С этого момента научные дискуссии полностью переросли в политические. [328]
"Политическая дискуссия, - верно заметил Мангейм - резко отличается по своему характеру от дискуссии научной. Ее цель - не только показать свою правоту, но и подорвать корни социального и интеллектуального существования своего оппонента. Поэтому политическая дискуссия глубже проникает в экзистенциальную основу мышления, чем те дискуссии, которые не выходят за рамки нескольких намеченных "точек зрения" и рассматривают только "теоретическую значимость" аргументов. В политическом конфликте, который с самого начала является рационализованной формой борьбы за социальное господство, удар направляется против социального статуса оппонента, его общественного престижа и уверенности в себе. Поэтому трудно решить, привела ли сублимация, замена прямого насилия и угнетения дискуссией действительно к фундаментальному улучшению человеческой жизни. Правда, физическое угнетение на первый взгляд как будто труднее переносить, однако воля к духовному уничтожению, которая во многих случаях заменила его, быть может, еще более непереносима"829.

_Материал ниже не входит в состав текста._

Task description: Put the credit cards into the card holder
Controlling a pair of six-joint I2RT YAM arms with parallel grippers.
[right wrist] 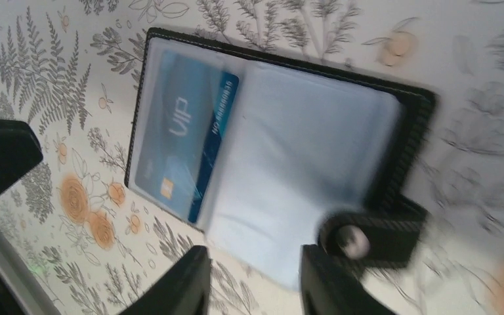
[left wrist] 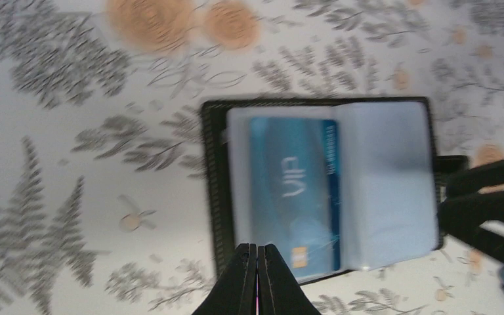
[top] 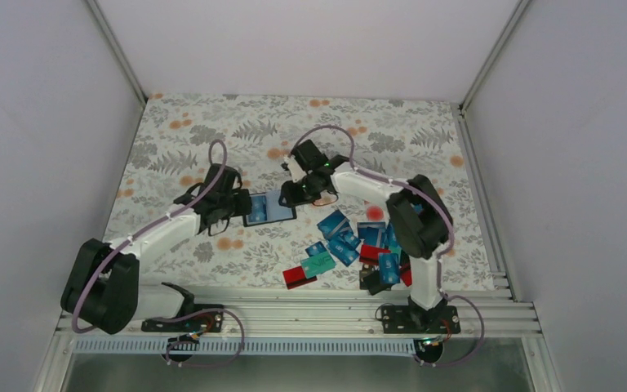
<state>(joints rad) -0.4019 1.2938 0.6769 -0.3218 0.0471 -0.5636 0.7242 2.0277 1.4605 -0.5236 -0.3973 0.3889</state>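
Blue card point(left wrist: 292, 190) in holder point(left wrist: 213, 177): my closed left claw point(left wrist: 257, 262) should pin its edge while wide, empty right claw point(right wrist: 254, 257) fetches another.

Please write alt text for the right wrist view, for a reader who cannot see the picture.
An open black card holder lies on a floral tablecloth, with one blue card marked VIP in its left sleeve. The two black fingers of the right gripper stand apart at the bottom edge.
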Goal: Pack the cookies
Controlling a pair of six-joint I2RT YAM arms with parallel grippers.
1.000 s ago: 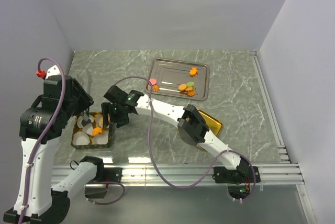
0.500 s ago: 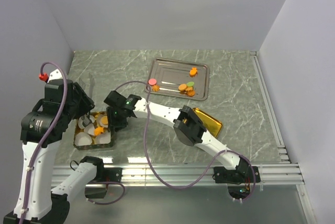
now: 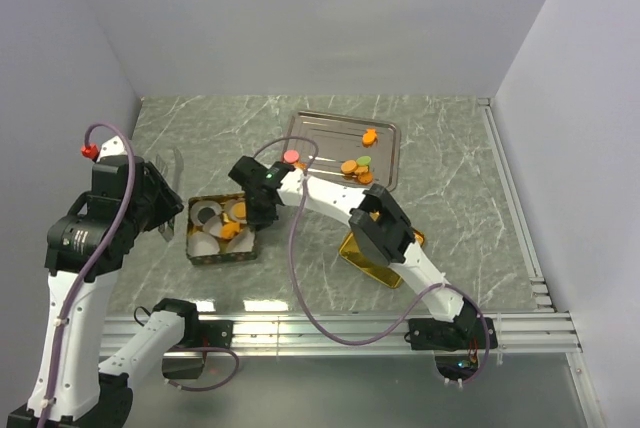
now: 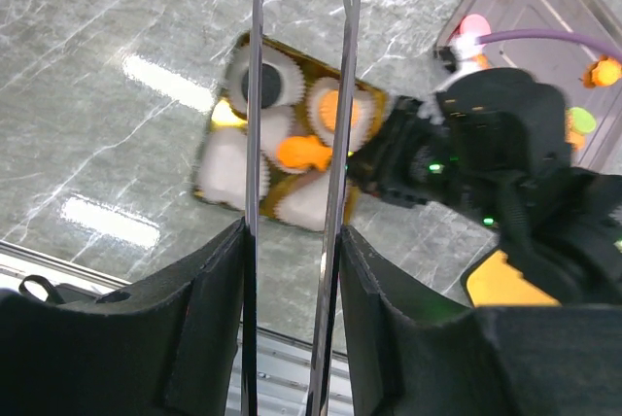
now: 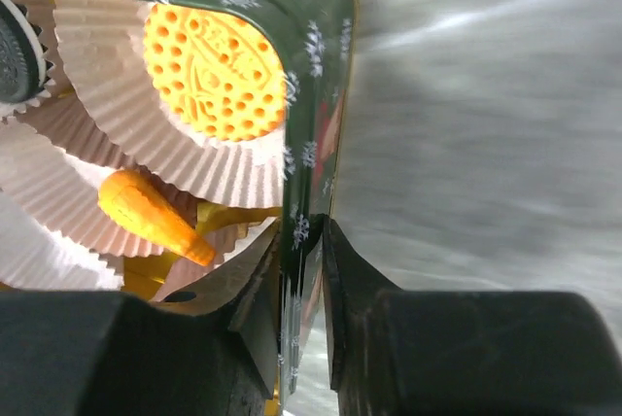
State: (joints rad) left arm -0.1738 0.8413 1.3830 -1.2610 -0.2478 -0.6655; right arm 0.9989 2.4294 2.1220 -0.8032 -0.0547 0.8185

Как это выглядит на деле, показала уже философская дискуссия о "меньшевиствующих идеалистах", направленная против А. М. Деборина и его "школы" (начало - 1929 год). Она не могла не поразить развязностью тона, грубостью полемических ходов, невежественностью и путаницей в терминах и понятиях. Слово "идеальный" оппоненты деборинцев приравнивали к слову "идеалистический", абстрактное мышление в философии квалифицировали как "формализм". В 1930 году, когда дискуссия с "меньшевиствующими идеалистами" последователями А. Деборина - была уже в разгаре, Деборин, пытаясь остановить начавшуюся вакханалию, утверждал:
"Я говорю, что т. Митин не знает, что такое формализм, ибо под формализмом он понимает любой логический анализ"830. Чувствуя приход мрачной силы, Деборин говорил: "Теперь нельзя будет написать ни одной теоретической статьи, - все это будет называться формализмом. Это страшная опасность, с которой нужно бороться"831. Но в Постановлении ЦК ВКП(б) от 25 января 1931 года [329] "О журнале "Под знаменем марксизма" линия на искоренение деборинцев была поддержана. М. Митин П. Юдин не скрывали, что они получили от Сталина поддержку и призыв к действию. Как сообщал тогда же журнал в беседе Сталина с бюро ячейки Института красной профессуры философии и естествознания, которая состоялась 29 декабря 1930 года, "была четко поставлена задача разворошения идеалистического хлама на философском фронте..."832. После этого дискуссия с Дебориным приобрела откровенно политический характер. "Образчик вредительской философии" - так называлось выступление П. Вышинского, после которого обвинение философов во "вредительстве", "маскировке", "контрреволюционности"833 стало обычным делом. Это было языком репрессий, переводом слов "меньшевиствующий идеализм" на другой уровень: "фашистские агенты", "враги народа", "двурушники" и т. п.834.